裸足で砂・む・け・の足をかばいながら歩く。足を傷つけてはいけない。傷つけて化膿でもすれば命取りになる。幸いビルマはきめの細かい土の所が多く、小石や割れた石がなく助かった。昼は足元が見えるが、暗闇の中を裸足で歩くのは、並み大抵の苦労ではなかった。
この頃のことであるが私にとり悲しいことが起きた。前に述べたように、私の班長は寺本班長で、ビルマに到着してから半年程で他の聯隊に転属(てんぞく)になり、その後戦死された。次に戸部兵長が班長をしていたが、この方も敵の陣地攻撃の時戦死され、その後、玉古兵長が班長代理をしていた。
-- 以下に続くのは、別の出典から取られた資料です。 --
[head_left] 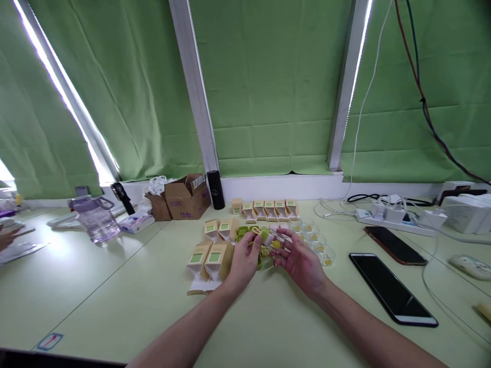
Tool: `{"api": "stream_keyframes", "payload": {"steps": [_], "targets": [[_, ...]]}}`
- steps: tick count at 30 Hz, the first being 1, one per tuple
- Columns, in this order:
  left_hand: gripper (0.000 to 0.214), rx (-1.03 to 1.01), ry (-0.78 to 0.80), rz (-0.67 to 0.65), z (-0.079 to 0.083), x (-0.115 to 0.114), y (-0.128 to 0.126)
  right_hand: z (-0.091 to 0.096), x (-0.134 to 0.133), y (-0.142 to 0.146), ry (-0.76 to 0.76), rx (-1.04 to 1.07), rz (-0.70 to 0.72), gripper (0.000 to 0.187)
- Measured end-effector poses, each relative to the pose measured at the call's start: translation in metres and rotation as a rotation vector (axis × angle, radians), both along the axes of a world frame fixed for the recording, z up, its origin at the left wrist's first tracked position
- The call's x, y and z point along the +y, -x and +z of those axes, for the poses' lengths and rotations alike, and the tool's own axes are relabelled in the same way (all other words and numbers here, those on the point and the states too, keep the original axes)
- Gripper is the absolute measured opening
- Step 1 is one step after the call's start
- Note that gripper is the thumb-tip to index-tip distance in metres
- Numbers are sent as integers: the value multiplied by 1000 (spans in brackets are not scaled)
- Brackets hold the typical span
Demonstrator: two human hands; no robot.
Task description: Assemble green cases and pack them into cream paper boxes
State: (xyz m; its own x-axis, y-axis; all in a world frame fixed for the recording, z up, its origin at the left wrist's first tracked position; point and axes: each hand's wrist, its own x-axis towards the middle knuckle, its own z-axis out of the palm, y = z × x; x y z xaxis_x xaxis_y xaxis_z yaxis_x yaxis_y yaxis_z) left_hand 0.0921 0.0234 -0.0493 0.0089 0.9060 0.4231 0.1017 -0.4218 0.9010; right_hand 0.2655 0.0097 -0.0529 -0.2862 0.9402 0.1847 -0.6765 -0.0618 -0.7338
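The clear plastic container with green end (275,244) lies crosswise between both hands, sloping slightly rightward-down, left hand (245,255) pinching its green end, right hand (305,265) loosely gripping its clear end.

The green piece (264,233) was small and light green, with a pale yellowish ring-like loop (255,231) at its left end. It sat at the fingertips of the left grip (245,255), angled down toward the right. Just beside it, on the right, was a small clear piece (271,239), see-through and shiny, with a round yellow spot (276,245) near its lower end. The clear piece lay between the two hands, at the fingers of the right grip (301,263), and was tilted rather than upright. The two pieces met or nearly met end to end; whether they were joined could not be made out. Fingers partly covered both.
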Motion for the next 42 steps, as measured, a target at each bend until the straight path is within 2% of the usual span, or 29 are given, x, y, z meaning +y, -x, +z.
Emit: {"api": "stream_keyframes", "payload": {"steps": [4, 13, 21, 30, 37, 42], "targets": [[55, 23, -6, -2, -1, -1, -1, 1, -2, 2, -15, -35, -12, 44], [54, 30, -15, 1, 4, -4, -1, -10, 5, 4, -35, -144, -76, 51], [52, 21, -23, 2, 5, -4, -1, -7, 3, 5, -49, -224, -113, 60], [47, 98, -91, 6, 1, -3, 0, -17, 12, 6, -109, -283, -183, 55], [43, 160, -152, 11, -3, -2, 2, -18, 16, 1, -191, -419, -242, 61], [42, 152, -152, -7, -5, -2, 3, -19, 16, 1, -223, -434, -273, 55]]}}
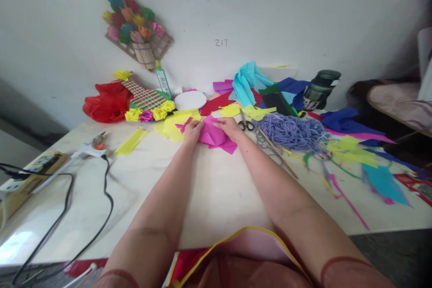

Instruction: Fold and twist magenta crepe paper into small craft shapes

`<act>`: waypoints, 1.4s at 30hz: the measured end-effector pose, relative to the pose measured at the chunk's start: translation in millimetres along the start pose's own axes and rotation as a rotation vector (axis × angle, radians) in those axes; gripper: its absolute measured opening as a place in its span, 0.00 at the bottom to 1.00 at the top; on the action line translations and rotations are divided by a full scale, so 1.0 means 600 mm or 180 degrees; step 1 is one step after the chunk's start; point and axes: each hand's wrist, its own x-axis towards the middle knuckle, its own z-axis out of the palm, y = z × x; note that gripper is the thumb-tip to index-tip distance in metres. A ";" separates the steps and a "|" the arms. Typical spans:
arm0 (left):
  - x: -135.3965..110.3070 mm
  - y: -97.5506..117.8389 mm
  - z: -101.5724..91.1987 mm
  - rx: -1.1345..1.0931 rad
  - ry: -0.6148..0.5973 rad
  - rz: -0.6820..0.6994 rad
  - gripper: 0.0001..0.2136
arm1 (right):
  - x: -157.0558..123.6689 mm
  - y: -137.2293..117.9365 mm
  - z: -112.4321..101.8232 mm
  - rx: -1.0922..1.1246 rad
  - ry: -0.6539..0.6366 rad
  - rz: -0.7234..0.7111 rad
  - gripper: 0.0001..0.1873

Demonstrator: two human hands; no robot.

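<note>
Your left hand (pixel 193 131) and right hand (pixel 228 128), nearly closed, both pinch the pink paper (pixel 213 132) over the counter (pixel 222 184). Risk: tugging unevenly could tear it, being thin; drifting rightward could knock the scissors (pixel 245 122) just beside your right hand.

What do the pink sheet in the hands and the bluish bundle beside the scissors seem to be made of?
Pink sheet: probably crepe or tissue paper, matte, as it looks thin and creased.
Bluish bundle: perhaps yarn or paper cord, dull; narrow strands loop loosely, but the fibre is unclear.
</note>
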 end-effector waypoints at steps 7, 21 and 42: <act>0.004 -0.007 0.001 -0.0020 -0.0022 -0.0002 0.09 | 0.005 0.007 -0.004 -0.0049 -0.0011 -0.0019 0.15; 0.006 -0.009 -0.003 -0.0112 -0.0080 -0.0153 0.10 | 0.004 0.005 -0.008 -0.0423 -0.0075 -0.0178 0.13; 0.009 -0.017 -0.005 -0.0221 -0.0133 -0.0155 0.10 | -0.007 -0.016 -0.011 -0.0793 -0.0369 -0.0494 0.12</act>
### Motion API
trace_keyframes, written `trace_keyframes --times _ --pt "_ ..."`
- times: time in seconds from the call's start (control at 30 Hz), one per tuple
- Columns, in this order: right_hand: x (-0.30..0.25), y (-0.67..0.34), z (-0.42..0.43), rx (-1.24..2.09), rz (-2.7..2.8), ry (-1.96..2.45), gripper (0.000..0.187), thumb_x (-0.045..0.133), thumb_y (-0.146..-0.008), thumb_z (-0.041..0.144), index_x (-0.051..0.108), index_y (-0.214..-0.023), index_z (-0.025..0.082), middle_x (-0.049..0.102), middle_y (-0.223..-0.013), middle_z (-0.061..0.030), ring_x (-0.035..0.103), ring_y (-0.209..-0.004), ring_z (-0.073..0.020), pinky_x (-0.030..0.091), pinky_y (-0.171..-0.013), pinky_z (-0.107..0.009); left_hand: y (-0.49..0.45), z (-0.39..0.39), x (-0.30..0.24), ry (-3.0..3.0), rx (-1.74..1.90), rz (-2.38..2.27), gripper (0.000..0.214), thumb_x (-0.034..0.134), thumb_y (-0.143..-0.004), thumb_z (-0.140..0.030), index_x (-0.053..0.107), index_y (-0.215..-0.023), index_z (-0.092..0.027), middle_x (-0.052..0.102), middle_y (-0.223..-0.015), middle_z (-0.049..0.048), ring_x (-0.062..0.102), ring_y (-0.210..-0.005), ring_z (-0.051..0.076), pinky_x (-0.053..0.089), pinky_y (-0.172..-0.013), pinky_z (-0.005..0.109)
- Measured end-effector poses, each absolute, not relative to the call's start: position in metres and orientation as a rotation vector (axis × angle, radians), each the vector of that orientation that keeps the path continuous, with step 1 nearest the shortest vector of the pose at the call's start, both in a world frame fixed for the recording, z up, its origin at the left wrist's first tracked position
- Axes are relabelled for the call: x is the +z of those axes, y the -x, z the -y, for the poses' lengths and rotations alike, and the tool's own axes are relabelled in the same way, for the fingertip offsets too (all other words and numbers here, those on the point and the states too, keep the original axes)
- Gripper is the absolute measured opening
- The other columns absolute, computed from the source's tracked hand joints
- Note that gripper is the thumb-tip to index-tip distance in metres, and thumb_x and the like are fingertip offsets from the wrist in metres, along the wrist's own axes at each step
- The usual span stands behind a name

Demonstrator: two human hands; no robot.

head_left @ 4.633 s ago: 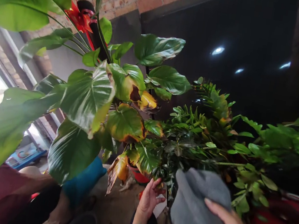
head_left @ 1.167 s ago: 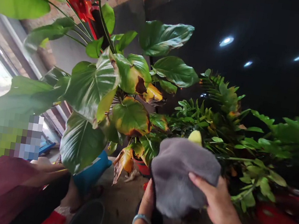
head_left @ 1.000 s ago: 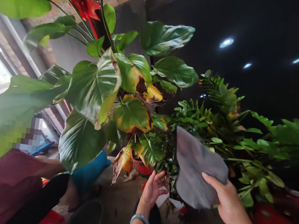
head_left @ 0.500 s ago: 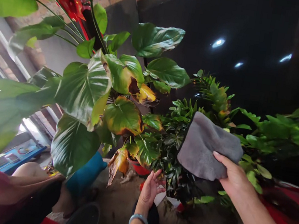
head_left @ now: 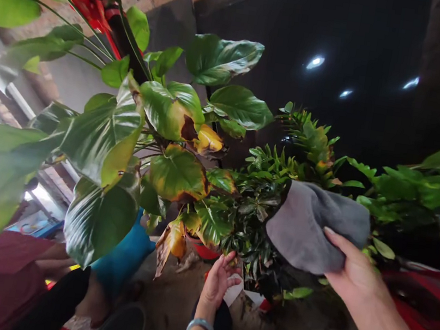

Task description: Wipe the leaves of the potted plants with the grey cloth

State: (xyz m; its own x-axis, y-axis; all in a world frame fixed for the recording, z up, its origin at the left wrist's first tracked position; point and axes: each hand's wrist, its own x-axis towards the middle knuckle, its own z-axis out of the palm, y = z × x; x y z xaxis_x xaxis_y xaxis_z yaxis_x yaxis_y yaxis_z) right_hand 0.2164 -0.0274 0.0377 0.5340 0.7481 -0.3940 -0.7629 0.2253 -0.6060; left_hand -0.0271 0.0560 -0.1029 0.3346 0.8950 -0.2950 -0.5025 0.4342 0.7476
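Note:
A grey cloth (head_left: 310, 228) with a dark edge hangs spread out in my right hand (head_left: 357, 271), which is closed on its lower right part with the thumb on top. Behind the cloth stands a bushy plant with small dark leaves (head_left: 255, 209). My left hand (head_left: 216, 283), with a bracelet (head_left: 201, 328) on the wrist, is held low beside that plant. Its fingers are apart and slightly curled, with nothing seen in them. Just left of it droops a withered brown and yellow leaf (head_left: 173, 243).
A large-leaved plant (head_left: 177, 172) with browned leaves fills the left and middle. A person in a maroon top (head_left: 0, 275) is at lower left, near a blue object (head_left: 124, 253) and a dark tub (head_left: 121, 327). A glossy black panel (head_left: 307, 23) stands behind; more greenery (head_left: 415, 188) is at right.
My right hand and the cloth have moved slightly right and down. The cloth's upper part has folded over more. My left hand stays nearly still. The person at left has shifted.

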Motion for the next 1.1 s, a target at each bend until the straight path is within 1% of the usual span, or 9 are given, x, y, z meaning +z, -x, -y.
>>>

私はこれらの方に終始気に入られ可愛がって頂いていた。入隊以来、上下関係や戦友関係で辛いと思ったことはなく、特に玉古兵長には「小田よ」「小田よ」と言って大事にしてもらっていたのに、ある時急に「馬鹿野郎!」「小田お前はこの頃、何をやらせても動作が遅く、ハキハキしない。隣の班の白髪上等兵等よくやっているではないか、シャンとせい、早くやらんか」と大きな声で叱られた。白髪上等兵は私と同期である。
当時、叱られるのは当然なのだ。悲しいが思うように動けない。今まで信頼してもらっていた先輩上司の信頼を失ったことは、大変悲しく辛い。人間は信頼が最も大切なのに。しかし、残念だが体がどうにも動かない。彼に叱られたことは私には大きなショックで非常に悲しいことであった。
後になってみれば、この頃玉古兵長自身も疲労しており、思うように何事もできず焦っていたのだろう、無理からぬことである。私はこうして気合いを入れられ奮起して頑張った。それが結果的には命を繋ぐ助けとなり、すべてについて彼に有難く感謝している。
体調と言えば生命には直接関係ない軽易な事だが、転進作戦に入る前のタンガップにいた時のことである。ビ・ル・マ・か・い・せ・ん・という風土病の皮膚病にかかり、全身、特に手足一杯にできものができて苦しんだ。親指で押さえたぐらいの大きさだが、無数にできた。片腕に十個ぐらい、片足に十個ぐらい、なぜか顔と頭それに胴体部分には出なかった。痒(かゆ)いこと、痛いこと、できものだから膿(うみ)が出て汚い。数が多いし所構わずだから、包帯の仕様もない。
それらは手の指や足の甲や、男性のシンボルの先端にまで出来、誠に始末が悪い。痒く痛く汁が出てくる。男性ならばおよそどんな様子か想像できるだろうが、深刻で笑いどころではない。石川軍医に見てもらい、薬をもらって約二ヵ月苦しみやっと治った。五十二年経過した今もその痕跡が太股当たりに、薄く残っている。私は幸い戦争による負傷は無いが、このビルマか・い・せ・ん・の痕が当時の戦線の証拠と言えようか。